Le président ukrainien a averti que toute violation du cessez-le-feu entraînerait une réponse « symétrique » de Kiev. Cette tension est amplifiée par les récentes frappes meurtrières de la Russie, qui ont laissé le pays en état de choc après le bilan tragique de 28 morts enregistré lors des derniers bombardements.
En effet, la journée de mardi a été particulièrement violente, avec des pertes significatives, y compris douze morts à Zaporijjia et des victimes à Kramatorsk, Dnipro, Poltava, Kharkiv et Nikopol.

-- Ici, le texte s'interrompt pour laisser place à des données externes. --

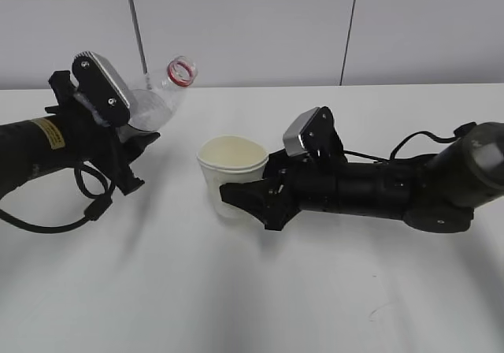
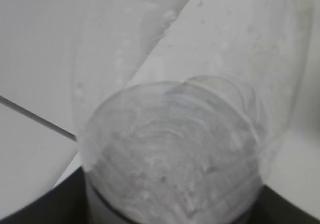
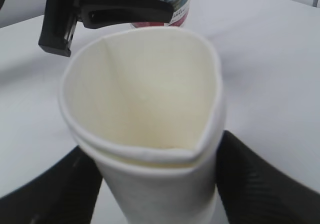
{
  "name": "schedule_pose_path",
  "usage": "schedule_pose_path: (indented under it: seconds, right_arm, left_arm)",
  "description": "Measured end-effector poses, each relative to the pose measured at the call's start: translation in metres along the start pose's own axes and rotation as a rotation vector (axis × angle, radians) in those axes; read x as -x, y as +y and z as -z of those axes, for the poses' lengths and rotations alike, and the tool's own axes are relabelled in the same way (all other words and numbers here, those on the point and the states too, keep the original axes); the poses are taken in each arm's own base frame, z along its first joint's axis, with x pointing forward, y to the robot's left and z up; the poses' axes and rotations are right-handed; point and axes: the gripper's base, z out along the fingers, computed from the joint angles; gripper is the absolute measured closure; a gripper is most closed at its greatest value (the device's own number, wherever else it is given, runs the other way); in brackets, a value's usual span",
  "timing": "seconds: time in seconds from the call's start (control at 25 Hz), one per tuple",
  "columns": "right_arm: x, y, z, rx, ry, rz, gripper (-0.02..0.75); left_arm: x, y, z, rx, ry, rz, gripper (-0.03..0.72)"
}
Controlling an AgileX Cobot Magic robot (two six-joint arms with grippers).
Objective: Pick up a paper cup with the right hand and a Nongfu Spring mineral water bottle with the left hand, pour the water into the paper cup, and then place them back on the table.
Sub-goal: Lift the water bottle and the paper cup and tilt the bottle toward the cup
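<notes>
My left gripper [image 1: 138,157] is shut on the lower part of the clear water bottle [image 1: 155,105] and holds it above the table, tilted to the right. Its capless neck with the red ring [image 1: 182,71] points up and right, left of the cup. The bottle [image 2: 175,154] fills the left wrist view, with droplets on its wall. My right gripper [image 1: 239,197] is shut on the white paper cup [image 1: 232,164], upright and low over the table. In the right wrist view the cup [image 3: 145,94] is squeezed between the black fingers [image 3: 260,184]. I see no water in it.
The white table [image 1: 260,290] has a small dark scuff [image 1: 378,313] at the front right. A grey panelled wall stands behind. The left arm's black cable [image 1: 87,199] loops down onto the table. The bottle's label [image 3: 181,9] shows just beyond the cup.
</notes>
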Motion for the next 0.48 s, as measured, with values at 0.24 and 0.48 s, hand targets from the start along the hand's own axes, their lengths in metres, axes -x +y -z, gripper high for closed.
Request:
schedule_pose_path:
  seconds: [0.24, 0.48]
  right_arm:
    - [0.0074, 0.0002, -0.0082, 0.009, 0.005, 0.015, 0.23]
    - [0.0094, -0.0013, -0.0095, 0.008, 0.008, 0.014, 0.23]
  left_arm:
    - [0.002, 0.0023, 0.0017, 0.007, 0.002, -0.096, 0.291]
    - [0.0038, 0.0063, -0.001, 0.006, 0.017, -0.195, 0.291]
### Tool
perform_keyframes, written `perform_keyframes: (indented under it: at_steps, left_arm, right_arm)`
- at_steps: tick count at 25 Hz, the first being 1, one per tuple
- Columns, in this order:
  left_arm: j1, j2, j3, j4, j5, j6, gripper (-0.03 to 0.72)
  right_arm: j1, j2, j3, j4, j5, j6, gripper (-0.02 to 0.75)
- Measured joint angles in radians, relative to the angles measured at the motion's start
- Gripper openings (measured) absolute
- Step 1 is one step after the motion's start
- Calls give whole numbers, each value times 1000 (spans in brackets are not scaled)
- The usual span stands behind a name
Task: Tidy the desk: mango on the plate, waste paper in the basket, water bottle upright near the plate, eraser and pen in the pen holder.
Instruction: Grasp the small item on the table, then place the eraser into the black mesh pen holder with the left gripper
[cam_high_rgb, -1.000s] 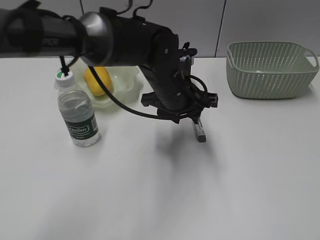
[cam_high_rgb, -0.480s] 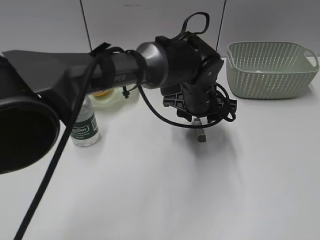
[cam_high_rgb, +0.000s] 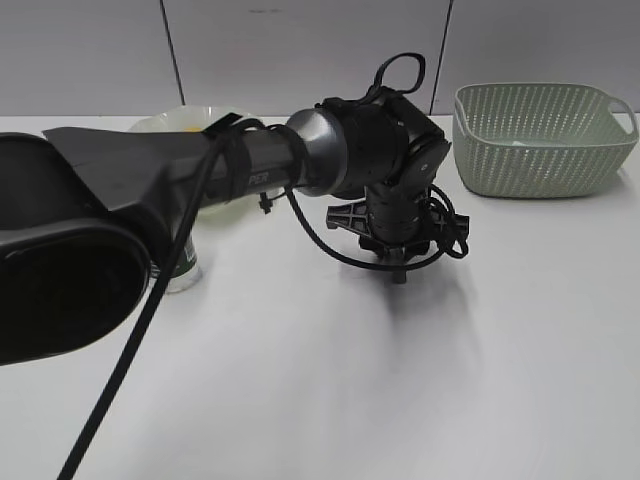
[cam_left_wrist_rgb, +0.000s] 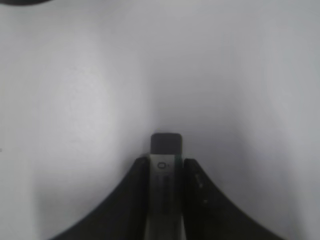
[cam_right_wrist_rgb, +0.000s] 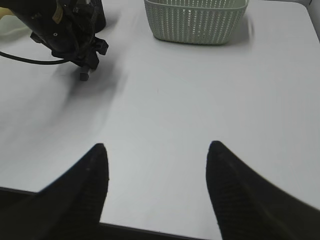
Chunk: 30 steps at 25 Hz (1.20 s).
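My left gripper (cam_high_rgb: 399, 262) reaches across the middle of the table and points down, low over the surface. It is shut on the eraser (cam_left_wrist_rgb: 164, 172), a grey bar with a dark end that sticks out past the fingertips. The eraser's tip also shows in the exterior view (cam_high_rgb: 400, 276) and in the right wrist view (cam_right_wrist_rgb: 84, 76). The plate (cam_high_rgb: 170, 123) and the water bottle (cam_high_rgb: 183, 272) peek out behind my left arm. The mango is hidden by the arm. The basket (cam_high_rgb: 540, 140) stands at the back right. My right gripper (cam_right_wrist_rgb: 157, 155) is open and empty. I cannot make out the waste paper, pen or pen holder.
My left arm (cam_high_rgb: 150, 190) fills the left half of the exterior view and blocks what lies behind it. The basket also shows at the top of the right wrist view (cam_right_wrist_rgb: 195, 20). The table's front edge (cam_right_wrist_rgb: 150, 230) lies just below my right fingers.
My left arm has swung forward and now covers the mango and most of the plate and bottle. The gripper has moved slightly right and lower, still holding the eraser.
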Motion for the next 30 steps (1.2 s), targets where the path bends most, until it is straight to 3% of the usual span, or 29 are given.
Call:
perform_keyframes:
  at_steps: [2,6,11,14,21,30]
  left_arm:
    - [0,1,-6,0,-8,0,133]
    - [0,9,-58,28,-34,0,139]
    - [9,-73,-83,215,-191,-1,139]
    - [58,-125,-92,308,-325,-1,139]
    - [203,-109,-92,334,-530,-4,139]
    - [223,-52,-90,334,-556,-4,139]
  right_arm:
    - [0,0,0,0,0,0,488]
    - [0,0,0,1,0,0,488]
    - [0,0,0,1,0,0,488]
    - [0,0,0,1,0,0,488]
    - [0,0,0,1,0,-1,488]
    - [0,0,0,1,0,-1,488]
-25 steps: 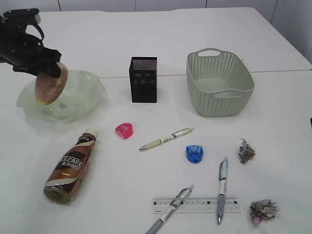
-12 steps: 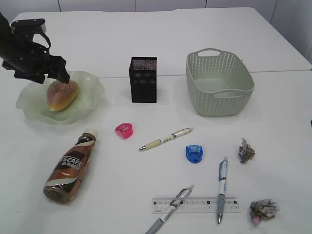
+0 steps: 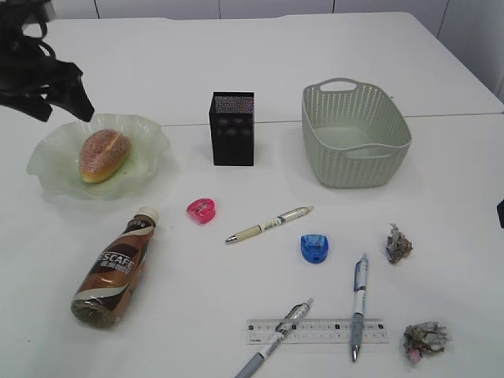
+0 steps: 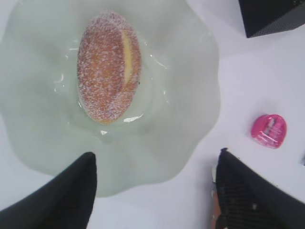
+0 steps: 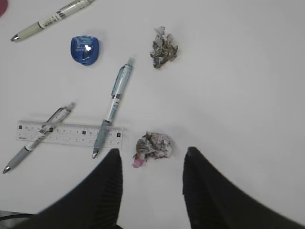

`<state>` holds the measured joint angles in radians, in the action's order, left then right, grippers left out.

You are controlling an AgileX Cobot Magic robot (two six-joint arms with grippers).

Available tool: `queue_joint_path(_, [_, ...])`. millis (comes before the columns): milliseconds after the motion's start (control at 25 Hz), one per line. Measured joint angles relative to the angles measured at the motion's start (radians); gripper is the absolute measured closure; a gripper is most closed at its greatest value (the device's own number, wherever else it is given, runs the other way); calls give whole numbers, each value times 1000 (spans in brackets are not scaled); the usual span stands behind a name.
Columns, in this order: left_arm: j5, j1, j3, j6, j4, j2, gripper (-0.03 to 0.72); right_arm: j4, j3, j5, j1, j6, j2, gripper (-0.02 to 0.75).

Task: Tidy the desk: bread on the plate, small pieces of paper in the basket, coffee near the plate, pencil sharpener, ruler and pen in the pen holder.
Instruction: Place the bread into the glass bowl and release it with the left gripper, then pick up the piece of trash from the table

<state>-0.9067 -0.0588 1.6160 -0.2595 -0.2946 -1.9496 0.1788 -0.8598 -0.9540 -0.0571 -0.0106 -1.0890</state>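
The sugared bread (image 3: 103, 154) lies on the pale green plate (image 3: 153, 142); it also shows in the left wrist view (image 4: 108, 67). My left gripper (image 3: 61, 106) is open and empty above the plate's far left edge, its jaws (image 4: 156, 160) apart from the bread. My right gripper (image 5: 152, 155) is open over a crumpled paper ball (image 5: 153, 144), not touching it. A second paper ball (image 3: 398, 244), coffee bottle (image 3: 113, 270), pink sharpener (image 3: 201, 210), blue sharpener (image 3: 313, 248), ruler (image 3: 323, 331) and three pens (image 3: 268, 224) (image 3: 359, 303) (image 3: 276, 339) lie on the table.
The black pen holder (image 3: 232, 128) stands at the middle back. The grey-green basket (image 3: 358, 165) stands to its right. The coffee bottle lies on its side in front of the plate. Two pens lie across the ruler.
The left gripper has let go of the bread, which now rests on the plate. The gripper has opened and moved up and to the left.
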Motion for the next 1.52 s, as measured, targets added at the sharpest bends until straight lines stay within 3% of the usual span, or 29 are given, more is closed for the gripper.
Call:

Les autorités locales ont exprimé leur indignation face à cette escalade de la violence en plein processus de paix.
Des analystes militaires comme le colonel à la retraite Michel Goya soulignent que la stratégie de la Russie pourrait viser à tester la résilience ukrainienne en réponse à l'annonce du cessez-le-feu. « La Russie cherche à maintenir la pression, montrant qu'elle ne renoncera pas facilement à ses objectifs » a-t-il mentionné lors d'une interview avec France 24.
En parallèle, des conséquences diplomatiques s'annoncent, alors que des discussions entre les États-Unis et la Russie se sont intensifiées, les deux parties cherchant à évaluer l’impact de ces récentes escalades sur la stabilité mondiale.
Cette crise démontre une fois de plus la complexité du conflit en Ukraine, où chaque cessez-le-feu semble être une opportunité pour la Russie de renforcer ses positions militaires. La communauté internationale regarde avec une attention accrue, s'inquiétant des prochaines étapes dans ce conflit qui perdure depuis trop longtemps.